Well, the short story is finished, and firmly into novelette territory. It’s a strange thing that when I set out intending to write a novella every word has to be squeezed out, and when I set out to write a short story it ended up about three times as long as I’d intended.
The villain has been identified, the heroine has moved on a little. I enjoyed it, and I just about figured out who did it.
And now I’ve realised I don’t have a title for it. It had a working title, which was the name of the heroine, as a label for the word file. I have no idea what to call the finished story. It’s a murder investigation, set in the supernatural druids world I’d previously come up with for the novella (and steals one setting from that novella, which will never see the light of day otherwise!). It’s based in London, and has a private investigator, who mostly works for the druid clans. Hair is key to the plot. Any ideas? No, me neither.
I’m putting the story away for a couple of days now, so I can come back to it with fresh eyes for editing.

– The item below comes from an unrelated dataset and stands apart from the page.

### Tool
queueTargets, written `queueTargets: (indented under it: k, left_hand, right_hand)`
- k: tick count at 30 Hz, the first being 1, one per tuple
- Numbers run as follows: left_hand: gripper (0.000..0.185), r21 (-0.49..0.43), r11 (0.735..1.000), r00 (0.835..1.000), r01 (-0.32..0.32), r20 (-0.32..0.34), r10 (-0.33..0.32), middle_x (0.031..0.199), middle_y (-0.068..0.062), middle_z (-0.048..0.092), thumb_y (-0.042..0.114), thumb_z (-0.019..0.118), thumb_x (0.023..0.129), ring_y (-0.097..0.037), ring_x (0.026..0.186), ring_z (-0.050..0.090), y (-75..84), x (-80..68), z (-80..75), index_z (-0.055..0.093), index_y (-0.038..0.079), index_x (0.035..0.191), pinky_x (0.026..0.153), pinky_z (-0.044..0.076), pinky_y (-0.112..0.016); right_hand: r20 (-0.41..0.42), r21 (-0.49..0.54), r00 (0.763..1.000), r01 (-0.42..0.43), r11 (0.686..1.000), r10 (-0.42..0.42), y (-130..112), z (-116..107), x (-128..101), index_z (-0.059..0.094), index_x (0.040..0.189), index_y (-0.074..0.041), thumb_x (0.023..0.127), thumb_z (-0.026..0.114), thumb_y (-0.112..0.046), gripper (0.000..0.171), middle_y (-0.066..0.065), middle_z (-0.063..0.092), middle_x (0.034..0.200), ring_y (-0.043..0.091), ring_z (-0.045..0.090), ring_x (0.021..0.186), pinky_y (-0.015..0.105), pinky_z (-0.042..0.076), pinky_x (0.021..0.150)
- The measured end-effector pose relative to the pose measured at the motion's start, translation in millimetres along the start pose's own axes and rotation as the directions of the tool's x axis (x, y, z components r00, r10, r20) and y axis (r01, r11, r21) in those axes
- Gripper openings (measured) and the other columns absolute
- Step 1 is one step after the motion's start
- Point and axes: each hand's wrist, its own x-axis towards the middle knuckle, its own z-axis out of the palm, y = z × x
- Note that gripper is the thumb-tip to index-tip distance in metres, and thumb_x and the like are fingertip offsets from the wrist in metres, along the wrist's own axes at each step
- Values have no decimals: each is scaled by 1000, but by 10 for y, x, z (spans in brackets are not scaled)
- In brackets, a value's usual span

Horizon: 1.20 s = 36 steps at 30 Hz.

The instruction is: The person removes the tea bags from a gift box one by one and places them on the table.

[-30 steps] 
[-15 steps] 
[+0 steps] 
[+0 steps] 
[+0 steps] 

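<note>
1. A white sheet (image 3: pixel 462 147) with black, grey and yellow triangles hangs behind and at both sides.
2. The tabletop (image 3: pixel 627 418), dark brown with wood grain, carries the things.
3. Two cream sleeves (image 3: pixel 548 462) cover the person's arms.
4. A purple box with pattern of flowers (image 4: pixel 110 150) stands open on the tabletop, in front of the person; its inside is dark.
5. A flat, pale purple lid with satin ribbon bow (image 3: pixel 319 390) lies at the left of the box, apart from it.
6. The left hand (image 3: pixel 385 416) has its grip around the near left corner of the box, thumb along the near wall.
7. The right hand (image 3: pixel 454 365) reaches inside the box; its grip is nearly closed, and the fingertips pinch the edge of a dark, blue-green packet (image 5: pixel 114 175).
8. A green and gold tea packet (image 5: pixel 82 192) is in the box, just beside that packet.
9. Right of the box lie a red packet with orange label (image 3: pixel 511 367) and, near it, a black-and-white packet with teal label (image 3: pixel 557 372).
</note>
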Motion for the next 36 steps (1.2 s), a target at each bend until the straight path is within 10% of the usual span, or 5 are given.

I’m wondering whether I should try to follow Stephen King’s advice on editing (2nd draft = 1st draft- 10%) or stick with my usual approach, which is to add words in the second draft because I usually don’t write long enough. Let’s hope that by the time I’ve made that decision, a title will also have suggested itself.
Last weekend was one of my favourite yearly-if-I-can treats: a double bill of my favourite Shakespeare company, Propeller. They are an all male company, but that isn’t, I don’t think, the main thing about them: they have a very physical, committed approach to Shakespeare. Their key focus is on the clarity of action and words. They make each play a theatrical event. That sounds like it’s obvious, but it really isn’t, and it’s not true of all Shakespeare productions these days.
Anyway, that was a fun day – a gripping production of Taming of the Shrew that I didn’t like/ agree with the interpretation of, and a fabby production of Twelfth Night which I previously saw in Coventry during its first week, and loved, although it had got even better by this weekend. So, in summary, if you can go see them, do.
Shakespeare carried on being on my mind though, when I saw a comment on the Kboards discussion forum, on a thread about how to promote indie published literary fiction. Basically the consensus was that literary fiction just isn’t going to make you the big bucks. One commenter, the indie author J Gordon Smith, had the canny idea of getting a title for your novel by simply reading through Macbeth until you’d found a short quotation you could use or adapt. I loved the cynicism of this – after all, I thought, it worked for Faulkner. But I wondered how many other people it had worked for. Turned out, more than you knew. Just try to avoid ‘the seeds of time’ and ‘all our yesterdays’. I was quite intrigued to see, however, that one of my favourite authors, Diana Wynne Jones, also had a book title attributable to Macbeth – Charmed Life. Shakespeare had all the good lines, apparently!